» **Problem requirements**
From the listing below, copy only the lines from the line that contains "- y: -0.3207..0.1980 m" to the line that contains "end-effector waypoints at", counting those two lines as part of the copy.

» **Data for processing**

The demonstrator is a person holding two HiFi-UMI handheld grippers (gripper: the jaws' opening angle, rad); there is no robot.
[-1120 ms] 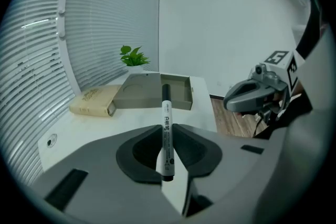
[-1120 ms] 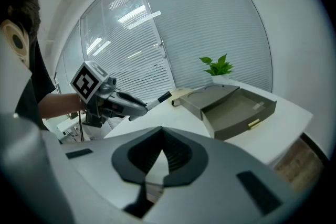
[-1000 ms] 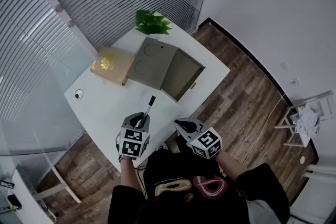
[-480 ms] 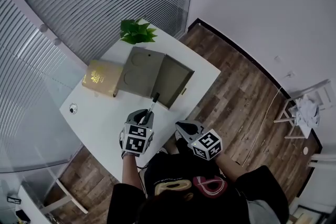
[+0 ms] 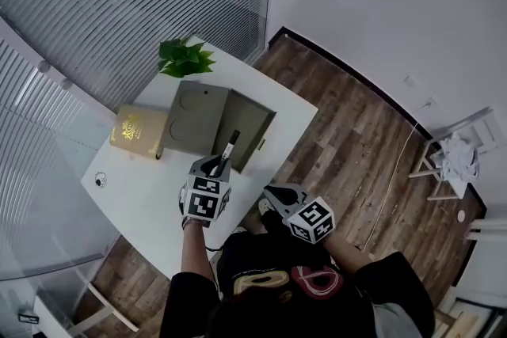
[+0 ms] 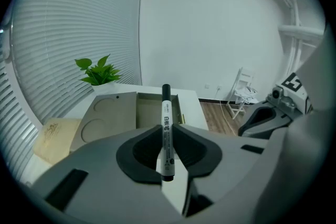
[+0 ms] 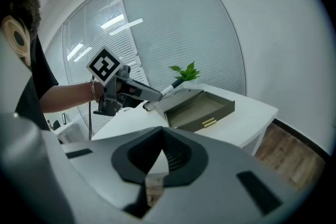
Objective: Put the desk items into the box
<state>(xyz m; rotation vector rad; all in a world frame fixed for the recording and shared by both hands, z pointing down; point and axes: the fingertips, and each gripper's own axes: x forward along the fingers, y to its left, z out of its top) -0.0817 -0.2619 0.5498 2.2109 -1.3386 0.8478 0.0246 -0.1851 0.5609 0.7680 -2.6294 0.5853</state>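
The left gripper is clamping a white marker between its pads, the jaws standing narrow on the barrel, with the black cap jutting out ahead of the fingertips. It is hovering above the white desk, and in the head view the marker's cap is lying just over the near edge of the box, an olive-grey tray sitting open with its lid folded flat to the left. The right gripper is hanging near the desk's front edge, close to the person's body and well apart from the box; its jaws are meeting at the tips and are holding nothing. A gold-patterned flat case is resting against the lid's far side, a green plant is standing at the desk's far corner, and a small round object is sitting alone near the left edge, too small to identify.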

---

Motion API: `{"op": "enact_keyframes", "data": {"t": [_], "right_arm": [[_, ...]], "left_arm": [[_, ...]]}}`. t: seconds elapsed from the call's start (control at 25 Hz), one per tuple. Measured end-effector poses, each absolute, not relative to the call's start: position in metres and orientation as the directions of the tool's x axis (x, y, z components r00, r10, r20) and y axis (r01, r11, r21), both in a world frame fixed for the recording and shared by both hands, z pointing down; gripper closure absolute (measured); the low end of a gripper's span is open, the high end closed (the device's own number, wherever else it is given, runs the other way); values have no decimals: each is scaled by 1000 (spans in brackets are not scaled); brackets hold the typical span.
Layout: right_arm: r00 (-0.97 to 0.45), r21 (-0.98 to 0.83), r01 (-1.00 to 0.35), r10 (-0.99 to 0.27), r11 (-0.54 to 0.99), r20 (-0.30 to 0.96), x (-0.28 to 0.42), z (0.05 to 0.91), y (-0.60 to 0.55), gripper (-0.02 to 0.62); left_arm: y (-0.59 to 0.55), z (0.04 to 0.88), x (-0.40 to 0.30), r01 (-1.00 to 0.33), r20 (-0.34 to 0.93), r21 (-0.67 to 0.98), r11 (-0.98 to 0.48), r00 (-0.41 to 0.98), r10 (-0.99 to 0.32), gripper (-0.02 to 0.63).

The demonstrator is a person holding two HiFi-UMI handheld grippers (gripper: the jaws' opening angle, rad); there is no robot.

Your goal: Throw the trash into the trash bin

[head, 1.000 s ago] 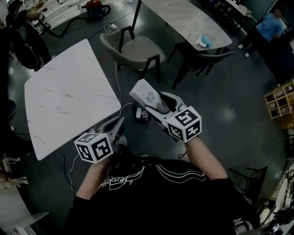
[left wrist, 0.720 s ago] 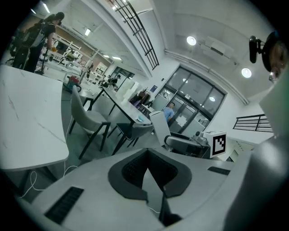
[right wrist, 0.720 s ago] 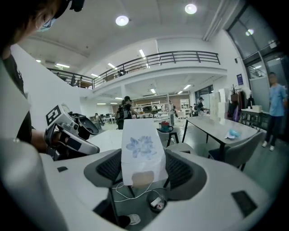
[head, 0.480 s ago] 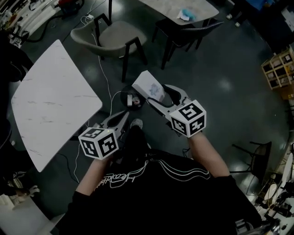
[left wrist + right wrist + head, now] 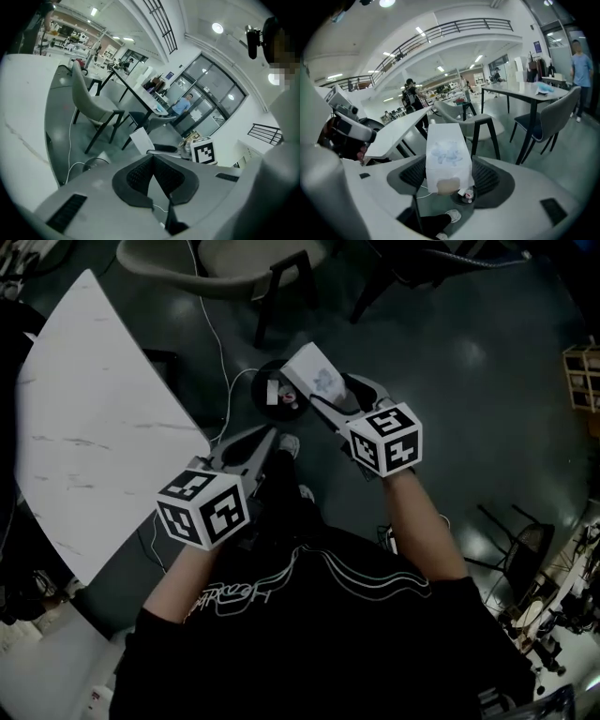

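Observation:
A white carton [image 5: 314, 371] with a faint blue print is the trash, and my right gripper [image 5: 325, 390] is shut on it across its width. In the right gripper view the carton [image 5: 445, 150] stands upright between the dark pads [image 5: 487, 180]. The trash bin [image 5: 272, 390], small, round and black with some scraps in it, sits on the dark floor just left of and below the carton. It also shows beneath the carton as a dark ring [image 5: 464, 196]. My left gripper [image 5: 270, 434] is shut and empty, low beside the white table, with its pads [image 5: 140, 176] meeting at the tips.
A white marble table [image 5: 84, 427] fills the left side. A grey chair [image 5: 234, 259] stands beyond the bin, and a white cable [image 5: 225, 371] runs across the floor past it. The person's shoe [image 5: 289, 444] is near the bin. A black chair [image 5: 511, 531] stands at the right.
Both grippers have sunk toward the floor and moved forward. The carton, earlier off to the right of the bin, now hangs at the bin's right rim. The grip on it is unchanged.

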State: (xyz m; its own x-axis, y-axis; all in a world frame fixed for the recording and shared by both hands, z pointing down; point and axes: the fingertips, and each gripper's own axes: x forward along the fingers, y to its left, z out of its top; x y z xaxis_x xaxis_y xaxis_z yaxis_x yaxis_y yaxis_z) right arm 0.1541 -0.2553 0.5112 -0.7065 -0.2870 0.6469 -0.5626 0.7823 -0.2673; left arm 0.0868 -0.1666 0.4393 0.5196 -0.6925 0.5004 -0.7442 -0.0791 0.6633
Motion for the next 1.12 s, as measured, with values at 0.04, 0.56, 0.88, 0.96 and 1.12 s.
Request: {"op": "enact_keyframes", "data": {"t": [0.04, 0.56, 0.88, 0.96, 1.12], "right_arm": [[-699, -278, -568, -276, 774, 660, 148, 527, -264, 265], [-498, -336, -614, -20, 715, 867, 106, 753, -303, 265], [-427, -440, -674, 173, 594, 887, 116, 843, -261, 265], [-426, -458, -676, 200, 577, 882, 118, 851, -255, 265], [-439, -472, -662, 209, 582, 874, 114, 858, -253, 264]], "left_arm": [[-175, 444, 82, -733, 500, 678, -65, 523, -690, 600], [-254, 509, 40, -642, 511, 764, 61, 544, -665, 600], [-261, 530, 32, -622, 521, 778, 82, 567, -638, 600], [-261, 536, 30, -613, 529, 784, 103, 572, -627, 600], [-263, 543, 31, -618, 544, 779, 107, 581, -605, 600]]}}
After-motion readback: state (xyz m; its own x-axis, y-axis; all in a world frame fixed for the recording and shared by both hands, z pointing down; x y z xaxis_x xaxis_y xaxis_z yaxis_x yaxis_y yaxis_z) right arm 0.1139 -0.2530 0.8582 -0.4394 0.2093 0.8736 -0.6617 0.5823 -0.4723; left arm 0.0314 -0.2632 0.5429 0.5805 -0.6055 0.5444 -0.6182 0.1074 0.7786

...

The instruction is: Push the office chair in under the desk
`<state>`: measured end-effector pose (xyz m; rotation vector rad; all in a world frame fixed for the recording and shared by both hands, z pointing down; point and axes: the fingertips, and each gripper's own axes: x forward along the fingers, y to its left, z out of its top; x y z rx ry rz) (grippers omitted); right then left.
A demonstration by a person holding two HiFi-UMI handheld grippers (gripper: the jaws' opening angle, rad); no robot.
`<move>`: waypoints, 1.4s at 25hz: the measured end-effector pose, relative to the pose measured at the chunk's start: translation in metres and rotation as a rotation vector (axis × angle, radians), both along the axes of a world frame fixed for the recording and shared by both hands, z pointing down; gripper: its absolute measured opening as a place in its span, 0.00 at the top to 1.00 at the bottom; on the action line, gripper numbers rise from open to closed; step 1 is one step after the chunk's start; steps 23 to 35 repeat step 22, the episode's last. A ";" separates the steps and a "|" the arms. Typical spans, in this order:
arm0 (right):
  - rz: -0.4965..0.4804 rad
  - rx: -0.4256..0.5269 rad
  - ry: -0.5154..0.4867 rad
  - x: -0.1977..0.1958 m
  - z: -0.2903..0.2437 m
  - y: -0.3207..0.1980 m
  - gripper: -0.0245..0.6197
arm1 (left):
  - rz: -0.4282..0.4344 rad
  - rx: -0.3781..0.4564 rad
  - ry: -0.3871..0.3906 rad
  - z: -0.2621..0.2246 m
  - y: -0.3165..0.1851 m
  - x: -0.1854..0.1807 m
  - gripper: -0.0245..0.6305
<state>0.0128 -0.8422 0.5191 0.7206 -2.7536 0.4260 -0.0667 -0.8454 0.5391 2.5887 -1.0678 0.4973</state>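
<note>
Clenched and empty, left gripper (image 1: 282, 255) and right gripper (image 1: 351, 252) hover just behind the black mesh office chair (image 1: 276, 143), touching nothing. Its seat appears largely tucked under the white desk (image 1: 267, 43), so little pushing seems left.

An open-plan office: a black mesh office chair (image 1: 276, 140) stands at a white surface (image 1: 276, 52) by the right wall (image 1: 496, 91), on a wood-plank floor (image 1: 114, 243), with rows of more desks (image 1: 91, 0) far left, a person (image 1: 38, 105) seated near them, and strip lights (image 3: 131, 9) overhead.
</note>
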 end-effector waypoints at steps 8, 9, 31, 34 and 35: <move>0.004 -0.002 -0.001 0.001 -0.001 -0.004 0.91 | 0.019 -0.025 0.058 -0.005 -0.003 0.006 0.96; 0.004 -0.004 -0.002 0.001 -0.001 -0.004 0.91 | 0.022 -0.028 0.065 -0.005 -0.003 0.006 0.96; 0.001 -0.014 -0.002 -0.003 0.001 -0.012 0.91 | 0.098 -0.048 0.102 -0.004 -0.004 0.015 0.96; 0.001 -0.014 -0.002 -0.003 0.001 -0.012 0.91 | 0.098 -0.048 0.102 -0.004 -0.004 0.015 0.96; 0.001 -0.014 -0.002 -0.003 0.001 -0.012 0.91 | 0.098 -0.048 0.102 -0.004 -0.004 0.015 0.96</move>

» **Exercise answer**
  - y: -0.3207..0.1980 m
  - gripper: -0.0245..0.6197
arm1 (left):
  - rz: -0.4282..0.4344 rad
  - rx: -0.3781..0.4564 rad
  - ry: -0.3871..0.3906 rad
  - z: -0.2621..0.2246 m
  - y: -0.3165..0.1851 m
  - x: -0.1854..0.1807 m
  - gripper: -0.0245..0.6305
<state>0.0128 -0.8422 0.5191 0.7206 -2.7536 0.4260 -0.0667 -0.8454 0.5391 2.5887 -1.0678 0.4973</state>
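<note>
Clenched and empty, left gripper (image 1: 282, 255) and right gripper (image 1: 351, 252) hover just behind the black mesh office chair (image 1: 276, 143), touching nothing. Its seat appears largely tucked under the white desk (image 1: 267, 43), so little pushing seems left.

An open-plan office: a black mesh office chair (image 1: 276, 140) stands at a white surface (image 1: 276, 52) by the right wall (image 1: 496, 91), on a wood-plank floor (image 1: 114, 243), with rows of more desks (image 1: 91, 0) far left, a person (image 1: 38, 105) seated near them, and strip lights (image 3: 131, 9) overhead.
</note>
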 end-effector waypoints at steps 8, 9, 31, 34 and 35: <move>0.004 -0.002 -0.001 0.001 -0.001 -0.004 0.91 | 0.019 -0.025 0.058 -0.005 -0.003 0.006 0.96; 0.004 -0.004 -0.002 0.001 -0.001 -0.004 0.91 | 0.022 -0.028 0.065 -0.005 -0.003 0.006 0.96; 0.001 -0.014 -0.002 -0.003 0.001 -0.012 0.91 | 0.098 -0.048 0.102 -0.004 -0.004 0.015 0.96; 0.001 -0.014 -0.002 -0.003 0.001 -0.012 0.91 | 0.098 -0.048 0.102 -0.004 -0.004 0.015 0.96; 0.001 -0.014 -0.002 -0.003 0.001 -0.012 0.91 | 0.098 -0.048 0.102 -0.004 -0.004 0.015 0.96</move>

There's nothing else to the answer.